I have learned all too painfully well, if you don’t believe in yourself, no one else will. However, it’s hard to rely on yourself when you can’t trust yourself, or worse, you aren’t even sure who you are. You’re lost.
Finding yourself in a far less than ideal situation makes you question past decisions along with future options. Most importantly, it makes you define who you are and stick with it.
Despite severe trauma, memory loss and doubt, I somehow forced myself to remain faithful. I knew that at least some the accusations could not possibly be true. So much of it just did not make sense.
I didn’t take the plea “deal” of fifteen years incarceration. Instead, I took my case before a jury. Come to find out during trial, I was right. A lot of the case did not make sense because it was just plain false. Thankfully, I managed to believe in myself despite the allegations of others. Ninety days in jail sure beat fifteen years in prison.

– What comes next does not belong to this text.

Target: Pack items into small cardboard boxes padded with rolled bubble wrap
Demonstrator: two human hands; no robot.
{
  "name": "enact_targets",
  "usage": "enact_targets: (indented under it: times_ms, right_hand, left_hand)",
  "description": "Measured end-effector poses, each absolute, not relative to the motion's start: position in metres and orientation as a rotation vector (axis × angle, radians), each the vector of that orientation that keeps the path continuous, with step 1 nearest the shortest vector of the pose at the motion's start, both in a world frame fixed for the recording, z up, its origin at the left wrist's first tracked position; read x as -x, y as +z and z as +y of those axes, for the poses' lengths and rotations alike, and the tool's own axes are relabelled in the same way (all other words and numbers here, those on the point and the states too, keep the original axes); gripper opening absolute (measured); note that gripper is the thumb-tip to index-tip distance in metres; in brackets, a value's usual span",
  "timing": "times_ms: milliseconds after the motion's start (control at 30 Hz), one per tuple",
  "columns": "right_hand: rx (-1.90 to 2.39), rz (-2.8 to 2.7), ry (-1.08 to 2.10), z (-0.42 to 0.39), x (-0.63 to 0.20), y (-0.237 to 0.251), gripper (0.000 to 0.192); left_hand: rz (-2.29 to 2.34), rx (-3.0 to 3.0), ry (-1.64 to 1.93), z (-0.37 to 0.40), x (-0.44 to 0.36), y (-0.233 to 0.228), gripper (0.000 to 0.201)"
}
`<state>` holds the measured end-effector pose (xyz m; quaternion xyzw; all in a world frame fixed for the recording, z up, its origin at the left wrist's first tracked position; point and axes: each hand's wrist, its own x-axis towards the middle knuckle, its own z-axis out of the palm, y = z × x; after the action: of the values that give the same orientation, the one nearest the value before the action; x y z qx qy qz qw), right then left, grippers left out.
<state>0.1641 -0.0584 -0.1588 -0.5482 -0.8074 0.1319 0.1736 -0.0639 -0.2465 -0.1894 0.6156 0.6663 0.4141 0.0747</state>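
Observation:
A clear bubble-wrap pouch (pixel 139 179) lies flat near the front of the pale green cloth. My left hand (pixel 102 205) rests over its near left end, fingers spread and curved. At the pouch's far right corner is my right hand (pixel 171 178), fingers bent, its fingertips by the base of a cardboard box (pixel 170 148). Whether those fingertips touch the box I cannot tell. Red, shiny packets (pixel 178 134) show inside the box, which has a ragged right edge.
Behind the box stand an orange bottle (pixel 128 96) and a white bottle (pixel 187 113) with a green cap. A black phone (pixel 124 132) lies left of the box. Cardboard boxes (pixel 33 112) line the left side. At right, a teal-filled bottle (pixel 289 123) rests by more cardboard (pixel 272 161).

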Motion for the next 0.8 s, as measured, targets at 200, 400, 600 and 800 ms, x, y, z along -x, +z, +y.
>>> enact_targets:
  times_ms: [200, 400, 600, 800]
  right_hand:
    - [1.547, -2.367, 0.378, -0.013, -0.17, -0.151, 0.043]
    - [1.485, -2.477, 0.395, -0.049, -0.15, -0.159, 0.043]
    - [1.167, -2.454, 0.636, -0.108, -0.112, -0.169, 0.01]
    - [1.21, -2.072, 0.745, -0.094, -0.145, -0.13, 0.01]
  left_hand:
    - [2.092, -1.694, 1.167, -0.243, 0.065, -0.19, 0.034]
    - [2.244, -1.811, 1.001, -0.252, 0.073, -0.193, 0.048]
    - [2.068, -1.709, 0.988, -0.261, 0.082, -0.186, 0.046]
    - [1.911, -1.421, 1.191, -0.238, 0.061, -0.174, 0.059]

I was lucky because as I sat in jail, I had the luxury of counting down the predetermined ninety days to release. Most of the other inmates did not know how long they would be there or whether they’d go home or to the state department of corrections (aka prison).
The county jail, in a very small rural town about an hour north of Houston, housed inmates of varying offenses. A couple of them were in situations similar to mine–manipulations and dishonesty which led to misjudgments and misappropriations of the law.
The overwhelming majority were there because of addictions and other behavioral disorders. Some were there because they simply wanted to be there. As generational by-products of the “war on drugs,” they knew of no other way of life.
I saw entire families locked up. In the tank next door there was a mother and her pregnant daughter, and the baby’s daddy was in a men’s tank behind us. Counting the baby, that was one, two, three generations locked up together! After the baby was born, he did get released. Mom, dad and grandma remained.
Many other inmates were like my thirty-six-year-old bunk mate. She arrived in my tank after getting booted out of another tank for being HIV positive. By the time she arrived with us, she was still attempting to detox from crack, worrying about not being able to take her HIV medication, and missing her four-month-old daughter.
She provided a fairly typical example of the county jail female inmate. These women get mixed up with men- the wrong men. Sometimes these very same men would end up in the dorm opposite our back wall. Other times, the woman would take the full rap for the man. The “man” not willing to admit any wrongdoing.
These female inmates had led difficult lives. Not all of it, a lot of it, due to circumstance, not really any fault of their own- loss of child, loss of parent, violence, disease or severe generational drug addiction. Other situations could have been within the realm of personal control if the individual would have chosen personal responsibility.
Personal responsibility takes character. Character must be developed. It sounds silly, but a lot of people simply do not know who they are.
Determine who you are. Despite life’s circumstances, write your own script. Don’t be who the world thinks you are. Be who you know you are. Be who you want to be.
Be your own novelist. Have fun with it. Stay out of trouble.